Et ce grand Africain, rencontré aux Restos du Cœur. Remué jusqu’aux entrailles par le chagrin d’un homme qui pleure, il s’écrie : « Moi aussi, j’étais désespéré, et c’est la Parole de Dieu qui m’a sauvé ! J’ai tout perdu, j’ai dû quitter mon pays, traverser des frontières, des mers, des terres, j’ai marché des jours et des jours, j’avais faim, j’avais soif… mais j’avais la Parole : “Le Seigneur est ma lumière et mon salut, de qui aurais-je crainte ?” (Ps 26, 1) Et je la répétais, je la répétais tout le temps, nuit et jour je la répétais. Sans elle, je ne serais pas ici. Toi aussi, maintenant, répète-la avec moi : “Le Seigneur est ma lumière et mon salut, de qui aurais-je crainte ?”… » Et le grand Africain lève les yeux au ciel en disant d’une voix pleine de ferveur : « Elle est vraie, cette Parole ! Il ne m’a jamais abandonné ! »
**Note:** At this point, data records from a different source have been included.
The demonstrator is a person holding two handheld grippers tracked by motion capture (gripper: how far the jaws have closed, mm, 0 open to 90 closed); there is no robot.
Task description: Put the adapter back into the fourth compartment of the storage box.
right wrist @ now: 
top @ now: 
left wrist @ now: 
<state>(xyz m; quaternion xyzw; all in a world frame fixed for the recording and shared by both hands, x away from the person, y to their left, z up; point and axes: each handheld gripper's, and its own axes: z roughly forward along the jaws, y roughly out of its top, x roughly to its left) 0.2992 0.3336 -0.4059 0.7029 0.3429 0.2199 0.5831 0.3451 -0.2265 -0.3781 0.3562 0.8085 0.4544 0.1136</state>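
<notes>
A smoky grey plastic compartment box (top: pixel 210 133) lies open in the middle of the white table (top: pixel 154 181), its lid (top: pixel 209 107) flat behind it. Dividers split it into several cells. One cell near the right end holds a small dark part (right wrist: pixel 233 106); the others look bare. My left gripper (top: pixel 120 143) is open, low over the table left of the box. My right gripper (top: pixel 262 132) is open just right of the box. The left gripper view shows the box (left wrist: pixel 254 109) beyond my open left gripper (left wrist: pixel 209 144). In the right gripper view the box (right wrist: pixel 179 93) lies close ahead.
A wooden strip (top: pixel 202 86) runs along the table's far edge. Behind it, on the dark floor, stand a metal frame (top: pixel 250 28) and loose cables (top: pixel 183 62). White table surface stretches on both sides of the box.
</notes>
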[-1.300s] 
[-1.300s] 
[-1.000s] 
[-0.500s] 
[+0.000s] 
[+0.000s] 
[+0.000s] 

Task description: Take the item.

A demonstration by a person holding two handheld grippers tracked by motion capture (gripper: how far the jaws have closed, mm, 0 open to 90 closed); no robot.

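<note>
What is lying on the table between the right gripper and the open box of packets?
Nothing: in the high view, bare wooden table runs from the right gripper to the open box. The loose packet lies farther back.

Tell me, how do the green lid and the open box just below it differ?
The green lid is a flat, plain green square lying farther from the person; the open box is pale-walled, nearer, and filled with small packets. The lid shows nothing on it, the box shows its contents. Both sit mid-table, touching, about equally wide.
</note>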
Et Kathy en prison… Nous sommes assises en cercle, deux petites sœurs, une laïque de l’Agneau, et six prisonnières. Nous avons manduqué ensemble l’évangile de Marie-Madeleine près de la tombe de Jésus (Jn 20, 11-18). Kathy demande, l’air grave : « Marie-Madeleine était une prostituée, n’est-ce pas ? » Une Petite sœur répond : « Oui. » « Et elle était la seule à venir à la tombe tôt le matin ? – Oui. » Kathy continue : « Et tous ses péchés lui ont été pardonnés ? – Oui, tous ses péchés lui ont été pardonnés. » Alors, un grand silence paisible, tel une caresse, nous enveloppe toutes. Un silence qui laisse la parole de l’Évangile tomber sur la terre de nos cœurs, pour les guérir, les consoler, panser les blessures, et faire germer la vie, nouvelle, éternelle.